■ DESCRIPTION OF THE TASK:
Each line from the opening of the listing below through the line that contains "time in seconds" is to be output exactly as written.

■ SOURCE MATERIAL:
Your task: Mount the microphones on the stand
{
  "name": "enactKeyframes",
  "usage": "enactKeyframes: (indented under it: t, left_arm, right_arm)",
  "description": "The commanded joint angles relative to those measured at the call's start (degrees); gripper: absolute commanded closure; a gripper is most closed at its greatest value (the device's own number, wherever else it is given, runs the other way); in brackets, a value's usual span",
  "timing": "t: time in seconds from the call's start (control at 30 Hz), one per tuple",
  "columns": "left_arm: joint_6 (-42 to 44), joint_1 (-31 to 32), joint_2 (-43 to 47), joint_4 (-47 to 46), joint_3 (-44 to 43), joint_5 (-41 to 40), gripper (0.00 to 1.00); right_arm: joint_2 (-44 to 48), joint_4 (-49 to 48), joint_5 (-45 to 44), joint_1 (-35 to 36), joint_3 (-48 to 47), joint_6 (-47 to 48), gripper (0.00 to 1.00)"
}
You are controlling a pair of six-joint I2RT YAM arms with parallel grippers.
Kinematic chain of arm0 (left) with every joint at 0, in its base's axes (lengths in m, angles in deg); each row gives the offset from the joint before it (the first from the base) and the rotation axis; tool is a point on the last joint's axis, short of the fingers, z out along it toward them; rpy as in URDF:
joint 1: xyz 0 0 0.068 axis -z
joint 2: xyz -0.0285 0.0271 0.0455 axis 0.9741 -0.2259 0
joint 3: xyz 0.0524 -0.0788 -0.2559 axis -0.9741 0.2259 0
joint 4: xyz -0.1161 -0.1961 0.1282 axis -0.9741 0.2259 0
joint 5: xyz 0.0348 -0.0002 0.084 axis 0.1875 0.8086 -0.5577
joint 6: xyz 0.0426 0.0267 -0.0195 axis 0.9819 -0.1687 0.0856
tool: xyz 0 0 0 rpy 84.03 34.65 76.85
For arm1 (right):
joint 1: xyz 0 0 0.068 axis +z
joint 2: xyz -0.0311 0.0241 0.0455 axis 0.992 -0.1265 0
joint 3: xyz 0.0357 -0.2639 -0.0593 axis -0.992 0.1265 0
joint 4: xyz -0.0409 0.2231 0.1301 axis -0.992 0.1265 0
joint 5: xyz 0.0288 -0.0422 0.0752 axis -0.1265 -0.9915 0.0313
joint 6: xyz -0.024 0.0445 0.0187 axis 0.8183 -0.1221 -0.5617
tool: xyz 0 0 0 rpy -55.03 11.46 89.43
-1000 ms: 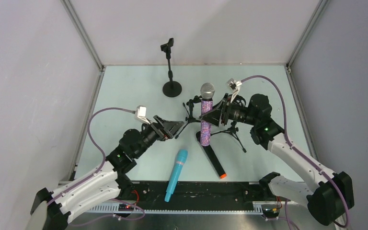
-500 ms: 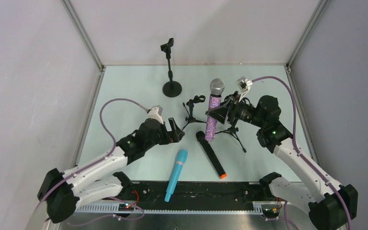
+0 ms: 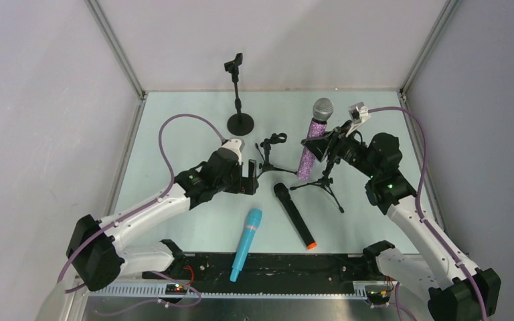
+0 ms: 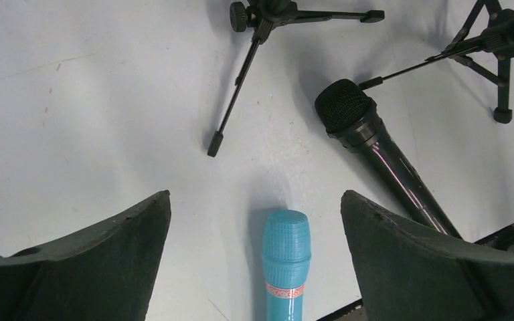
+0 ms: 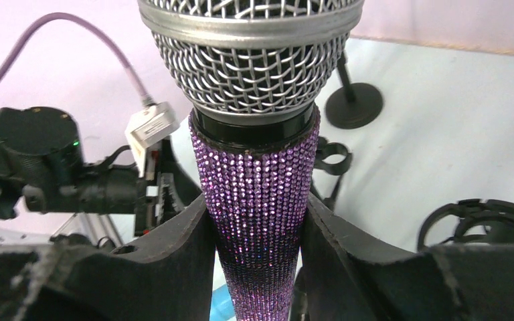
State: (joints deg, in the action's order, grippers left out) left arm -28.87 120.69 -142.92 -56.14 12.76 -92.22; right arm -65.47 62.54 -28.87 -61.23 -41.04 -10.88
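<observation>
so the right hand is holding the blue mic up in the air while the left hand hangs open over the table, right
Not the blue one. The right wrist view shows the right hand shut on the glittery purple microphone with the silver mesh head; the cyan-blue microphone lies on the table. The left hand does hang open over the table.

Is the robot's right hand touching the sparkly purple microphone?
Touching. The right wrist view shows the right gripper clamped on the purple microphone, its fingers pressed against both sides of the handle.
</observation>
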Motion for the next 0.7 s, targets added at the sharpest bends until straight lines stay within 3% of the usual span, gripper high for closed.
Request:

■ ANSWER:
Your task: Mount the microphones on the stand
{
  "name": "enactKeyframes",
  "usage": "enactKeyframes: (indented under it: t, left_arm, right_arm)",
  "description": "The commanded joint angles relative to those measured at the call's start (degrees); gripper: absolute commanded closure; a gripper is most closed at its greatest value (the device's own number, wherever else it is given, runs the other way); in brackets, a value's usual span",
  "timing": "t: time in seconds from the call's start (control at 30 Hz), one per tuple",

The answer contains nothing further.